Os caminhoneiros estão entre as raras categorias profissionais que não pararam em decorrência da pandemia de coronavírus, mas também sofrem as consequências. Pelas redes virtuais, espalhou-se desde domingo o vídeo de um motorista autônomo, o gaúcho Ilizeu Kosooski, que faz um desabafo emocionado sobre a falta de comida que os transportadores têm enfrentado nas estradas brasileiras. Ele chora ao gravar um vídeo no interior do Rio de Janeiro, numa rodovia semideserta, em que se queixa de que nenhum de seus colegas encontra restaurante aberto.
GaúchaZH conversou com Ilizeu, natural de Seberi, e agora morador de Goiânia. Ele está mais calmo, mas descreve o que motivou seu depoimento.
— Esse vírus que invadiu o país nos fechou as portas. Vocês, que estão em casa, ainda têm alimento? É porque nós estamos transportando. Mas não temos onde comer nas estradas. Temos de ir embora, encostar o caminhão. Eu ia comer num restaurante conhecido aqui, mandaram fechar. Até tenho lugar para guardar mantimentos no caminhão, mas não para vários dias. Aí terei de parar. E como ficarão os médicos, bombeiros, enfermeiros, se não chegar a comida nas cidades? — questiona Ilizeu, 15 anos de profissão, motorista de uma empresa com frota de apenas um caminhão, o Volvo que ele dirige, ano 2010.
O vídeo viralizou, para usar um trocadilho infame. Afinal, são 2 milhões de caminhoneiros no país, muitos em situação igual à de Ilizeu.

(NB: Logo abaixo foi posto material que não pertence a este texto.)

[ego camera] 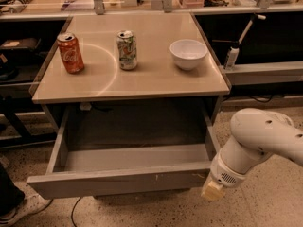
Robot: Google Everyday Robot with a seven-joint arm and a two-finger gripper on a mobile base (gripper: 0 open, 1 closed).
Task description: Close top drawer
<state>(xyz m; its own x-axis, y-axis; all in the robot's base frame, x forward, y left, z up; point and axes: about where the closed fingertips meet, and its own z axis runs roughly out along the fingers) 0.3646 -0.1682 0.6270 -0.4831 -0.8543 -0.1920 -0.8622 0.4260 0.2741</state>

Outros caminhoneiros driblam o fechamento de restaurantes mediante a caridade da população. O motorista Rafael Lopes, de Canoas, é empregado numa empresa e disse que, nos últimos quatro dias, quase passou fome. Só conseguiu comer com ajuda das comunidades, que se mobilizam para entregas de alimento aos motoristas.
— Foi uma penúria, mas quando passamos em Tubarão (Santa Catarina), recebemos um kit com sanduíches e refrigerante. Em outros locais, distribuíram arroz e feijão para a gente cozinhar. E vamos nos virando. É por causa de gente assim que não podemos parar de transportar — pondera Lopes.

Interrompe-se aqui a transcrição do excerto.